In recent months, more ambitious building projects have broken ground.

Shangri-La began building a 20-story extension to the Traders Hotel. Living Square Company is due to start building a 27-story executive residence complete with penthouses and a rooftop helipad this month. Vietnam’s Hoang Anh Gia Lai (HAGL) is scheduled to break ground on an ambitious $440 million development of two 27-story buildings in the first phase, with four 28-story towers to follow, in a complex including offices, residences, commercial space and a five-star hotel.

Last week, on behalf of their client, December Construction Company (DCC), Myanmar Deals Leasing and Scipio Services, two Yangon-based real estate agencies, invited companies to apply for a tender to design, build, finance and operate what is set to be Myanmar’s tallest tower.

“What we’re seeking is an international developer or somebody who can build to that standard,” said Brett David Miller, managing director of Scipio. “We want this building to become an icon.”

Authorities in Myanmar, in response to such high-reaching building projects, are playing catch up and passing regulations to improve the safety of skyscrapers, Bangkok Post reported. In February, the Ministry of Construction’s Quality Control Committee set new rules that require reinforcing underground construction and foundations, regulations that high-rises in other Asian cities have followed for years.

As these construction projects are not scheduled to be finished until the end of 2014 at the earliest, they are not likely to alleviate the current real estate market with its supply shortage and high rent prices.

“New supply will come onstream but not enough to meet anticipated demand for the next five years,” said Tony Picon, managing director of the Myanmar office of Colliers International (LON:COL), a leading global commercial real estate services headquartered in Seattle.

With the increasingly expensive rent of office spaces, companies are turning instead to apartments and residences to set up operations, fueling the property boom in the residential sector.

In a report released last week, Scipio said that residential leasing prices could climb as much 46 percent in the second half of this year.

The report expects demand to become even more acute, following the announcement that Norway’s Telenor and Qatari Ooredoo have secured the lucrative telecom licenses, and will establish operations for mobile networks later this year.

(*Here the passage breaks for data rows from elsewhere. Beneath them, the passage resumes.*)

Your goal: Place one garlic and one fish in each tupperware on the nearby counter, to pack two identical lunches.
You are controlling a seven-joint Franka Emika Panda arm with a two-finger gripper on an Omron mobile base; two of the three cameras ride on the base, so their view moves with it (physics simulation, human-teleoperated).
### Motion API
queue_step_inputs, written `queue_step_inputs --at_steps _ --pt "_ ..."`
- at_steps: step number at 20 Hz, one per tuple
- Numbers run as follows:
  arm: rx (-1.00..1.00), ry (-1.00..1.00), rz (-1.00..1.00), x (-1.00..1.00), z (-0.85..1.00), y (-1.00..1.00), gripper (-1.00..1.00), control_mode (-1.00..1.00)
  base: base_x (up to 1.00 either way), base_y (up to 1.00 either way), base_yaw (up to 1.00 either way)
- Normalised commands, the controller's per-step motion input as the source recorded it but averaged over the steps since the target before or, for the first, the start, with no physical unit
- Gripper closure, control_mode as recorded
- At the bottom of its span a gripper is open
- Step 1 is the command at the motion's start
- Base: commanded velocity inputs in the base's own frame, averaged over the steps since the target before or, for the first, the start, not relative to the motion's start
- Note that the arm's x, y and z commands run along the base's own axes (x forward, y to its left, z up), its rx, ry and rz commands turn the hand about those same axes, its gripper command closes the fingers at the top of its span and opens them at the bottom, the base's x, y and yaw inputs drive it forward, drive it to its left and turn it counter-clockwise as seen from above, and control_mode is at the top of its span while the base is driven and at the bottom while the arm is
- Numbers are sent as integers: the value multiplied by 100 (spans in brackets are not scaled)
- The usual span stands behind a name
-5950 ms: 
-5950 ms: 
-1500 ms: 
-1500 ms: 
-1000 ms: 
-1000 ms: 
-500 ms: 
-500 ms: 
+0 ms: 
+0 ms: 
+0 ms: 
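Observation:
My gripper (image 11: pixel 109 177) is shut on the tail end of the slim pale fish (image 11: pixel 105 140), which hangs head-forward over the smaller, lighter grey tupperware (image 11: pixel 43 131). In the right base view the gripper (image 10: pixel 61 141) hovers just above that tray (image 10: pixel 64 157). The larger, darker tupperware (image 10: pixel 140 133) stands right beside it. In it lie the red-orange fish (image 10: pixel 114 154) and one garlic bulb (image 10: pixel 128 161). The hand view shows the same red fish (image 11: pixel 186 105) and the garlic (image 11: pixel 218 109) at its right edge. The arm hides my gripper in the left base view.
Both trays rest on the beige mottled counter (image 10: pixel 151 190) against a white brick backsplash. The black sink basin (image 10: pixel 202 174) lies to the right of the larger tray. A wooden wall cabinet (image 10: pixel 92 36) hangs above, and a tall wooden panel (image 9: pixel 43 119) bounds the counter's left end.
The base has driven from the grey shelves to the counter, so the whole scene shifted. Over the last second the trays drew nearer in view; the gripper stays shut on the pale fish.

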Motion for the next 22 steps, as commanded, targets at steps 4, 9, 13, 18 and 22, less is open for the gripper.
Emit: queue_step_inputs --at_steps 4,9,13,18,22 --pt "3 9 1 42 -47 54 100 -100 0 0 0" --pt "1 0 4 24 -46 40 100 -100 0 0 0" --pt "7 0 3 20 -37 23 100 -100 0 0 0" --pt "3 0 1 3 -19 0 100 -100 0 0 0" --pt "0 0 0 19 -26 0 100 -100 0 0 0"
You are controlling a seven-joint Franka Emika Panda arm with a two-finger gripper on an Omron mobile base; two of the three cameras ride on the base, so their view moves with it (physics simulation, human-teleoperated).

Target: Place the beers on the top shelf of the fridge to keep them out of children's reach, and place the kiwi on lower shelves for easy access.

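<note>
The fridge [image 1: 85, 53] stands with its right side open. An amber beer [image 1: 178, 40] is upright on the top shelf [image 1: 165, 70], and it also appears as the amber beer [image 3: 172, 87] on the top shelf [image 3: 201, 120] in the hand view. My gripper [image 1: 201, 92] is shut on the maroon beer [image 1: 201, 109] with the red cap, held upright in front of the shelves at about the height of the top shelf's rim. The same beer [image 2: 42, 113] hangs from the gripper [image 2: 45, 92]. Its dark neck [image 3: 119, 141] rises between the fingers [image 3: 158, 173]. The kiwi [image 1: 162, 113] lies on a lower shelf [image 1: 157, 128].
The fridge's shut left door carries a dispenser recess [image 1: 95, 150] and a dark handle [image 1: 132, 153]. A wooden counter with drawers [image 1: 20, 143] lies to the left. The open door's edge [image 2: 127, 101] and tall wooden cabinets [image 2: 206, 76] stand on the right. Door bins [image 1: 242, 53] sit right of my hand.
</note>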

An influx of oil and gas companies is expected to raise demand even more, as the government awards drilling concessions, according to Bangkok Post.

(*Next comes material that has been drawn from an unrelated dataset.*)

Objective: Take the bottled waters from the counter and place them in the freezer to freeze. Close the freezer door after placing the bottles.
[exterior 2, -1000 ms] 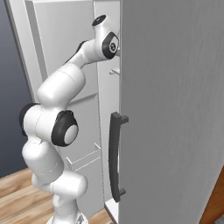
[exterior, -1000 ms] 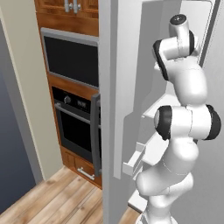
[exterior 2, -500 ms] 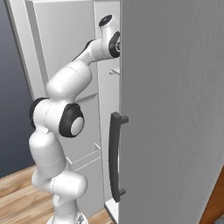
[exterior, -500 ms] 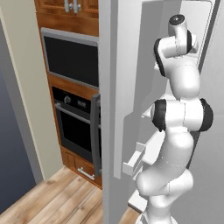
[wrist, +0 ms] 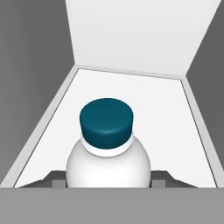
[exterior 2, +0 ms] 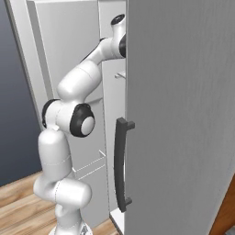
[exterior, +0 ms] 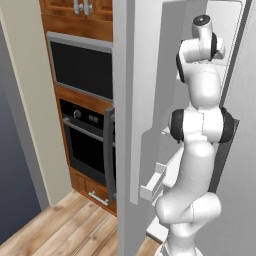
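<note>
**Bottle over the freezer shelf, release to come**

The water bottle [wrist: 108,151], blue cap up, sits between the finger tips of the gripper [wrist: 108,180], which is clamped on its shoulders. Below it lies the white floor of a freezer shelf [wrist: 175,113], walled on both sides. The arm reaches high into the freezer [exterior: 227,30], past the freezer door [exterior: 145,90] standing ajar. My read: this is the placing step. Next call is lowering until the base rests, then letting go and backing out cleanly.
</note>
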Motion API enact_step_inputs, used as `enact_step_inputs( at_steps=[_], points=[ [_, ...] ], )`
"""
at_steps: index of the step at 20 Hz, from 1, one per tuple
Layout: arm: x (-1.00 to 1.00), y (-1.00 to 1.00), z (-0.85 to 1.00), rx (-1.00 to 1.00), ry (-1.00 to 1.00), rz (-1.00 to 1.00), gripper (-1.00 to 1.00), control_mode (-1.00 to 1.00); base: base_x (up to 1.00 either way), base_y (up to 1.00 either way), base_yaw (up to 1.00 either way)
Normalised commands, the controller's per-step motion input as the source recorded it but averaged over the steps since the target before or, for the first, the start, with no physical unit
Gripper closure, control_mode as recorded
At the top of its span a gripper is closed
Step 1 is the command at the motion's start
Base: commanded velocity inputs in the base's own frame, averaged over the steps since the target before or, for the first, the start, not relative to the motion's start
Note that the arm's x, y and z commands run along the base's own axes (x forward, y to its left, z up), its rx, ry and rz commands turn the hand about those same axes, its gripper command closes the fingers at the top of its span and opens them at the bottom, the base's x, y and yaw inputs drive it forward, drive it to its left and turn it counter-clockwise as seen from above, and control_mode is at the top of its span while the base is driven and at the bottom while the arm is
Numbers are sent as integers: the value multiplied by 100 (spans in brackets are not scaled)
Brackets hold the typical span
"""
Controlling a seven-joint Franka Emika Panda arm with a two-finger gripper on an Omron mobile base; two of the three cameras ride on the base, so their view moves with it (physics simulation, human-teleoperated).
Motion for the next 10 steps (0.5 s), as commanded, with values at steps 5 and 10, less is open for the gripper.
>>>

The boom has even spread out of Yangon, to places like Bago, 70 kilometers northeast of the capital, where plans have been announced for an international airport, and south of the Yangon River to the town of Dala, following the announcement of a new bridge. Dala land prices have risen about 300 percent in the past three months, according to Moe Zaw, the founder of Myanmar Deals Leasing.

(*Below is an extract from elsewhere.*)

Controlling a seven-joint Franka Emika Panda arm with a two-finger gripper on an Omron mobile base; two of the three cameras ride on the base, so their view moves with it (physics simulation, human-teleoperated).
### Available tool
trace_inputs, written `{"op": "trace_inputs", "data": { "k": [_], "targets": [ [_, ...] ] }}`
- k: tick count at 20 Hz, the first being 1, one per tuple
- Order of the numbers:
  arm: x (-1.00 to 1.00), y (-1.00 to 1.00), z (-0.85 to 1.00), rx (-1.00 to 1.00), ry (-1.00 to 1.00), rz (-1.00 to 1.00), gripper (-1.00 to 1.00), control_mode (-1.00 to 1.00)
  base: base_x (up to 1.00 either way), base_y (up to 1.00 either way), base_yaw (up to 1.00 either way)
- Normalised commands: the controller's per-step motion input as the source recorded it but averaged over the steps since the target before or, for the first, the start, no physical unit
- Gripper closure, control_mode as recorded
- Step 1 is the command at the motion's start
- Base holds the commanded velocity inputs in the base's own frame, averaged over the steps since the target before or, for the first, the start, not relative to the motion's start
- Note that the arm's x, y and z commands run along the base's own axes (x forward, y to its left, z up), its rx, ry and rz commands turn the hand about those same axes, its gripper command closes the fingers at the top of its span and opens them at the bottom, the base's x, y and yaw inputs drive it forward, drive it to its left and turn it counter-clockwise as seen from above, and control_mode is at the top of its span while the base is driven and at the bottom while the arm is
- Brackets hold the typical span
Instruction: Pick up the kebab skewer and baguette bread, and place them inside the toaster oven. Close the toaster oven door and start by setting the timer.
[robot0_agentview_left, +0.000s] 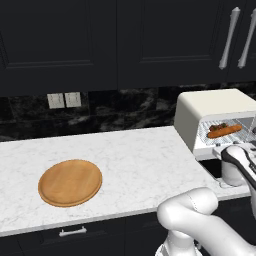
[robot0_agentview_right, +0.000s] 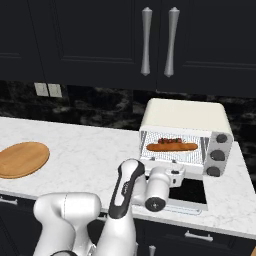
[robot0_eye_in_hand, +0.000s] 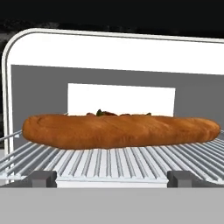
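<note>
**Operator:** Where's the food right now?

**Spotter:** You've got both pieces inside the toaster oven (robot0_agentview_right: 187, 120). The baguette bread (robot0_eye_in_hand: 120, 130) lies lengthwise across the wire rack (robot0_eye_in_hand: 113, 162), close to the front opening. The kebab skewer (robot0_agentview_right: 171, 141) sits just behind it; from the hand view you see little more than dark chunks peeking over the top of the loaf (the stick itself is hidden).

**Operator:** And the door?

**Spotter:** The toaster oven door (robot0_agentview_right: 187, 192) is folded down flat in front of the opening, dark glass facing up, out over the edge of the marble counter (robot0_agentview_left: 125, 160).

**Operator:** What's your read on the gripper?

**Spotter:** Your gripper (robot0_eye_in_hand: 113, 178) is spread wide, holding nothing. The two dark finger tips (robot0_eye_in_hand: 41, 178) stand far apart at the bottom of the hand view, level with the front edge of the rack, and the loaf sits beyond them untouched. From the right base view, the hand is low in front of the oven, just above the lowered door.

**Operator:** Anything else on the counter?

**Spotter:** The round wooden board (robot0_agentview_left: 70, 182) lies bare, well apart to the left. On the oven's right panel you have three dark knobs (robot0_agentview_right: 217, 155) stacked vertically. Above, black cabinets carry silver handles (robot0_agentview_right: 146, 41).
</note>
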Motion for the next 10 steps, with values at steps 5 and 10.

The driver to the boom, is that people in Yangon increasingly have money to invest on the back of soaring foreign investment, expanding tourism industry, higher trade and more jobs, according to Zaw.

“Whenever people make money — if they have extra money in hand — instead of putting money in a bank they just buy land,” said Moe Zaw. “Everyone knows you’re not going to lose money buying land.”

Even as prices continue to rise, economists are urging the government not to meddle in the real estate market, but allow it to fluctuate according to demand, reports Mizzima, a Burmese news outlet based in Thailand.

“The rising cost of land is indeed a hindrance to the economic development of the city and the country at large. But it is not due to sellers’ greed—it is simply the trend of demand-pull market economics,” said Professor Aung Tun Thet, a member of the State Socio-Economic Development Advisory Council and advisor to the United Nations Development Program. ““We must accept this. I worry that the government will try to meddle with the market. Rather than controlling the market, infrastructure development should be undertaken and wasteland should be provided to real and potential investors.”